> [Task instructions]:
Show every line below where "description" appears.

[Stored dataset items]
======

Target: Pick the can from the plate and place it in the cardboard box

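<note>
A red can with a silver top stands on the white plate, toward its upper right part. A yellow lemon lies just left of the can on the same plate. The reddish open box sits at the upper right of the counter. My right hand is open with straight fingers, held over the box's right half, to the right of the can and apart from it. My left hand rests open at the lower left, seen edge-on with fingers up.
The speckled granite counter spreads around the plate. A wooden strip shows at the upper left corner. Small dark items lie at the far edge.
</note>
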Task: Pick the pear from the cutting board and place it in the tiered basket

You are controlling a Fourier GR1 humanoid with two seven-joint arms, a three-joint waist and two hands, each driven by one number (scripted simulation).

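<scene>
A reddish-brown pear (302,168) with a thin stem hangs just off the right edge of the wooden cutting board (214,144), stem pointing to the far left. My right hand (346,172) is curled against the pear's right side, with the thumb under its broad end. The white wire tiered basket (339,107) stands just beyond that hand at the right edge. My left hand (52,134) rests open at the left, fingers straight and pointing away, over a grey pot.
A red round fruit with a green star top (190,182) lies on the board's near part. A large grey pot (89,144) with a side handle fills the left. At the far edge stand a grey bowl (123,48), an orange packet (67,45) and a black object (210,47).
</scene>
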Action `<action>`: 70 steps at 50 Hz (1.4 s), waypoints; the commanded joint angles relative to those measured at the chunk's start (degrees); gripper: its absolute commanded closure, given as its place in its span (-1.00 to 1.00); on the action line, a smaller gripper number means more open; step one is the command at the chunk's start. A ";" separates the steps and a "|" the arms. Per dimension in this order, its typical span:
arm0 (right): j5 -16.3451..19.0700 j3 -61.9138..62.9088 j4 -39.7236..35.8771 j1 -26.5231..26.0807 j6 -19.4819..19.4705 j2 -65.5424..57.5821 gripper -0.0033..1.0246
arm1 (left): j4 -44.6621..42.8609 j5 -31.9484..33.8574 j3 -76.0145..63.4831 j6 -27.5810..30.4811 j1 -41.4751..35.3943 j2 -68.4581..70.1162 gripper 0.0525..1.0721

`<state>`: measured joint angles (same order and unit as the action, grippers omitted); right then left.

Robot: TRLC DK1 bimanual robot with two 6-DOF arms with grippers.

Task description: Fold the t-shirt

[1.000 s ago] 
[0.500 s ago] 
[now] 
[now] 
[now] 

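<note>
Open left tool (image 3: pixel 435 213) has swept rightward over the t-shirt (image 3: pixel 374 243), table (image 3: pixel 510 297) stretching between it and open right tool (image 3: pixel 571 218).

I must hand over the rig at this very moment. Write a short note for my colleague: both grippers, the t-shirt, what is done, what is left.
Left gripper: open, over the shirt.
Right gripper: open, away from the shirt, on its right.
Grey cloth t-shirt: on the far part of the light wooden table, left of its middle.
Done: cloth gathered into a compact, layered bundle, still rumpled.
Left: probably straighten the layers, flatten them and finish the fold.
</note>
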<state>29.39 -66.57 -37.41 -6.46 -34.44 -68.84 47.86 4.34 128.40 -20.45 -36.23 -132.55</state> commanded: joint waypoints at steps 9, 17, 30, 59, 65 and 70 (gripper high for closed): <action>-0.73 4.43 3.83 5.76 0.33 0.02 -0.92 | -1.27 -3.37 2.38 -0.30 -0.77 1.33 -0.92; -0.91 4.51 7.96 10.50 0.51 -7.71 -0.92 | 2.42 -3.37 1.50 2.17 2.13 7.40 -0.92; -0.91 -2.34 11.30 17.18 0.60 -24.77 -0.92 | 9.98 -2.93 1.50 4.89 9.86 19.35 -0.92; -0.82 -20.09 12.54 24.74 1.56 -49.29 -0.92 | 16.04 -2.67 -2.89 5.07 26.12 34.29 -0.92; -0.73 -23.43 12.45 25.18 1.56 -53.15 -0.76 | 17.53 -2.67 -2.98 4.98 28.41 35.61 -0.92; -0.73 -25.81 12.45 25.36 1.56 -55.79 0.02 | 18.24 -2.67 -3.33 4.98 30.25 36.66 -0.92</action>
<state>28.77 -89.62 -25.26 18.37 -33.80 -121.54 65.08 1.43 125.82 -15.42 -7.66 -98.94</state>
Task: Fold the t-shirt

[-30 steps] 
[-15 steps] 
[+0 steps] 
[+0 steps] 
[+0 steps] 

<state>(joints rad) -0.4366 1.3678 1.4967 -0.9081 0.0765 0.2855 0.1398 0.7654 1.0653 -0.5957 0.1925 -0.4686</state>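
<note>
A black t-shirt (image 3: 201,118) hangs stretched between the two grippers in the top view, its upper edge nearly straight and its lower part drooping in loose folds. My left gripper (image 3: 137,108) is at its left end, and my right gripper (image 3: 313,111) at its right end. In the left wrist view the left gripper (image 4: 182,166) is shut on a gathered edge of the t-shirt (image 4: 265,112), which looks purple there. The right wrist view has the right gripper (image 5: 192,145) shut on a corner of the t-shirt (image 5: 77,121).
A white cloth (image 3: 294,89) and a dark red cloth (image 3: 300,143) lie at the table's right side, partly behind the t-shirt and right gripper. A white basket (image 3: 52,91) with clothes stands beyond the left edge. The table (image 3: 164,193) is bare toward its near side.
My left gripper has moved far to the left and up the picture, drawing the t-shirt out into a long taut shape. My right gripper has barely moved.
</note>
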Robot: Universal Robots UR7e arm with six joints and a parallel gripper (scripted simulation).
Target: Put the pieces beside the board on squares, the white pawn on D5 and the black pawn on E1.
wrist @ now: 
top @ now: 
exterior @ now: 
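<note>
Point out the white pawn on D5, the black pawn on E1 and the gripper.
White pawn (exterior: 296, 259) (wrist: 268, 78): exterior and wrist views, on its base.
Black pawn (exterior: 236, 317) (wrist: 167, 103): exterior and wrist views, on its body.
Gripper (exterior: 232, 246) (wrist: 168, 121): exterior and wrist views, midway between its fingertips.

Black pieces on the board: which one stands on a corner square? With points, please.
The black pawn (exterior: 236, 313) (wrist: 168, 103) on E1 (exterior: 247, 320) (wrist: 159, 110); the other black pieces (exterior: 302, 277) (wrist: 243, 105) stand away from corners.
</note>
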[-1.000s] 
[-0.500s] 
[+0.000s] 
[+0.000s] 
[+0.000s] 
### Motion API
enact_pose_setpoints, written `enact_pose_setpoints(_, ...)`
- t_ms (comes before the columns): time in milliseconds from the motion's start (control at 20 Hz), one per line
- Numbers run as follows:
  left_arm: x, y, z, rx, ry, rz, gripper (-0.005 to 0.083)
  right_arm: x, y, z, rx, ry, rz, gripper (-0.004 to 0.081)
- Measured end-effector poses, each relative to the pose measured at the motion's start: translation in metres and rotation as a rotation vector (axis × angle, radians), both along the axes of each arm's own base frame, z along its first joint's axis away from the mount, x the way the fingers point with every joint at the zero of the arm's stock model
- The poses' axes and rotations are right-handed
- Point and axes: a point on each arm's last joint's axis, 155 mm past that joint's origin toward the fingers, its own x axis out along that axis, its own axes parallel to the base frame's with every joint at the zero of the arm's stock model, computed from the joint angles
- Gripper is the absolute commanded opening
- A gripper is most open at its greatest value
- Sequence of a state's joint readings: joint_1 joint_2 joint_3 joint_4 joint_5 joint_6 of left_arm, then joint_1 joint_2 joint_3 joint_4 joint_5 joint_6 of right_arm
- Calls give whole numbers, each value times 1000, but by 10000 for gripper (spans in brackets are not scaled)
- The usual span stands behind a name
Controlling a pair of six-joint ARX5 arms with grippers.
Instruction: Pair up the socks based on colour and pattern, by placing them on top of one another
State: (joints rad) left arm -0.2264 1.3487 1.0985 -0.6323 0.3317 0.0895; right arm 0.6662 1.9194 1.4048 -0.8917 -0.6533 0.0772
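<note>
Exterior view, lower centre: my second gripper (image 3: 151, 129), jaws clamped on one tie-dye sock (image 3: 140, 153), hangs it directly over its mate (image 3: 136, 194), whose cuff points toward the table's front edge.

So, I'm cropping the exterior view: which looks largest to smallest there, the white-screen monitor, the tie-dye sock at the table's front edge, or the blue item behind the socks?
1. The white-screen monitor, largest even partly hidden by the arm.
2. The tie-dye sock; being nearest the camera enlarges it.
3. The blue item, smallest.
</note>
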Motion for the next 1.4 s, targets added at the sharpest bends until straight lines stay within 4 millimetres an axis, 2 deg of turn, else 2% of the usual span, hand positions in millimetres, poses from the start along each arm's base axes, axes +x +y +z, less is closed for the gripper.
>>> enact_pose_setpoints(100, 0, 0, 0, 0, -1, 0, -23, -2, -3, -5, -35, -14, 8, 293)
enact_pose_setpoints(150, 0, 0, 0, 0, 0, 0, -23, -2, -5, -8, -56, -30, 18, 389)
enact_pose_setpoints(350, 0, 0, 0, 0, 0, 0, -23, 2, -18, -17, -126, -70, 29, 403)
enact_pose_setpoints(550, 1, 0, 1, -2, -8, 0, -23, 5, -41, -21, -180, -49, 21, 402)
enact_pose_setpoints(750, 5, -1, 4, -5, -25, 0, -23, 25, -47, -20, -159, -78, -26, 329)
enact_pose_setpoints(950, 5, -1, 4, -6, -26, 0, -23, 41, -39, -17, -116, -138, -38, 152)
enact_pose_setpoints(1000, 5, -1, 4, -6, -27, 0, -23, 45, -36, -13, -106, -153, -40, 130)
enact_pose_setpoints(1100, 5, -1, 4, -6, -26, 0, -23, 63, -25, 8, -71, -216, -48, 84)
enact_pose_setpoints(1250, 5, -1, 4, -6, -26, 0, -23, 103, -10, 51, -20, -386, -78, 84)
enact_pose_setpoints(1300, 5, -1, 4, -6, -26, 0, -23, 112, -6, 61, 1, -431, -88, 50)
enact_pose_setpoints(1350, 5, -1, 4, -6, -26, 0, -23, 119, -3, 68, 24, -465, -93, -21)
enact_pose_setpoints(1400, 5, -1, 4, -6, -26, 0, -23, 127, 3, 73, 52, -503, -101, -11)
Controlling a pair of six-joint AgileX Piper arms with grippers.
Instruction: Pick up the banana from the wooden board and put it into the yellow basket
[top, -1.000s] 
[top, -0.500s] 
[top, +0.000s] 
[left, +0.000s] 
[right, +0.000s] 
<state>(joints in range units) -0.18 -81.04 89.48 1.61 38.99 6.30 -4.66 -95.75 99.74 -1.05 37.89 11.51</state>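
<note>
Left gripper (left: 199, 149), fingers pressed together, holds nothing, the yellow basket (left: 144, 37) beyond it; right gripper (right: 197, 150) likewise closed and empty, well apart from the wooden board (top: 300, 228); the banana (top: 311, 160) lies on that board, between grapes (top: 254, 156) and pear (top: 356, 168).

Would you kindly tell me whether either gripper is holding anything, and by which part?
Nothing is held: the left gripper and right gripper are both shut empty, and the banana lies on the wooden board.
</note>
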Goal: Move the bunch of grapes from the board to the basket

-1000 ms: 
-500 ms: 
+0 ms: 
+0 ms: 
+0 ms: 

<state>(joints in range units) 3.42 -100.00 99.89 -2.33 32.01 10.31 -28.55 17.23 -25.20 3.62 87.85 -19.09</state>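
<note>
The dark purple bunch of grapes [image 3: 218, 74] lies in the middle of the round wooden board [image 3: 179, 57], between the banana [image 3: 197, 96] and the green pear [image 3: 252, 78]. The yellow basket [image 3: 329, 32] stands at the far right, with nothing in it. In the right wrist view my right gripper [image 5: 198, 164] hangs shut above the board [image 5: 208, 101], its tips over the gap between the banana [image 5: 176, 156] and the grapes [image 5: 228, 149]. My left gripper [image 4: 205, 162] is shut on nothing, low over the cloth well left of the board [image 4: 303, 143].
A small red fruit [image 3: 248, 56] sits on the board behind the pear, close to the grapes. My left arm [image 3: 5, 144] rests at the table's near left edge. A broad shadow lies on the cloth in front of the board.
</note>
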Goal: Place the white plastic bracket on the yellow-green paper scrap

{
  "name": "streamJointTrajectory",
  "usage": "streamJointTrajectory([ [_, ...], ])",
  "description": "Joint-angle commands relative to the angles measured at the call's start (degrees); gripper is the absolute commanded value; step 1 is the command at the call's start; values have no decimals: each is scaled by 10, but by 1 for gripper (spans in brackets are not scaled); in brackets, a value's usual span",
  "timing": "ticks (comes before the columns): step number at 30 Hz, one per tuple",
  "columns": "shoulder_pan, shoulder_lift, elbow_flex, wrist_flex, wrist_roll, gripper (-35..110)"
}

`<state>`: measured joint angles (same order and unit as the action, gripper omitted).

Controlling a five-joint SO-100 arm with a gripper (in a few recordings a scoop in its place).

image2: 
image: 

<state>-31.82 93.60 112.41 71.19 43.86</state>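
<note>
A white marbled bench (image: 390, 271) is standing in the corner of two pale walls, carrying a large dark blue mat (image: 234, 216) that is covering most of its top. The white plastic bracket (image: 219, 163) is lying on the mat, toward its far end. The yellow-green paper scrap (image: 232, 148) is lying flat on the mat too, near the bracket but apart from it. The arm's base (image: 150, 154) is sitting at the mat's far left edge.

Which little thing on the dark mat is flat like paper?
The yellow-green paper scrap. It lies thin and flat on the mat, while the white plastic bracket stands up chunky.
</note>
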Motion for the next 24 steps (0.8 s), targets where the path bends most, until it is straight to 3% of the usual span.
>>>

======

> [Expected answer]:
Task description: Fold the t-shirt
  "description": "Joint-angle commands relative to the angles measured at the call's start (degrees); gripper is the absolute commanded value; step 1 is the command at the call's start; values have no decimals: each is scaled by 10, but by 1 for gripper (spans in brackets are not scaled); in brackets, a value's usual span",

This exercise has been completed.